Problem to solve
Copy the full listing, changing nothing.

Source data
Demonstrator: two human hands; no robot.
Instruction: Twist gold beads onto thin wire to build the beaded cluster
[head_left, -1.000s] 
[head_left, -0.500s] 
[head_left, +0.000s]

Result below
Demonstrator: two human hands; no robot.
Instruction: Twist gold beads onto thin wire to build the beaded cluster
[head_left, -1.000s] 
[head_left, -0.500s] 
[head_left, +0.000s]

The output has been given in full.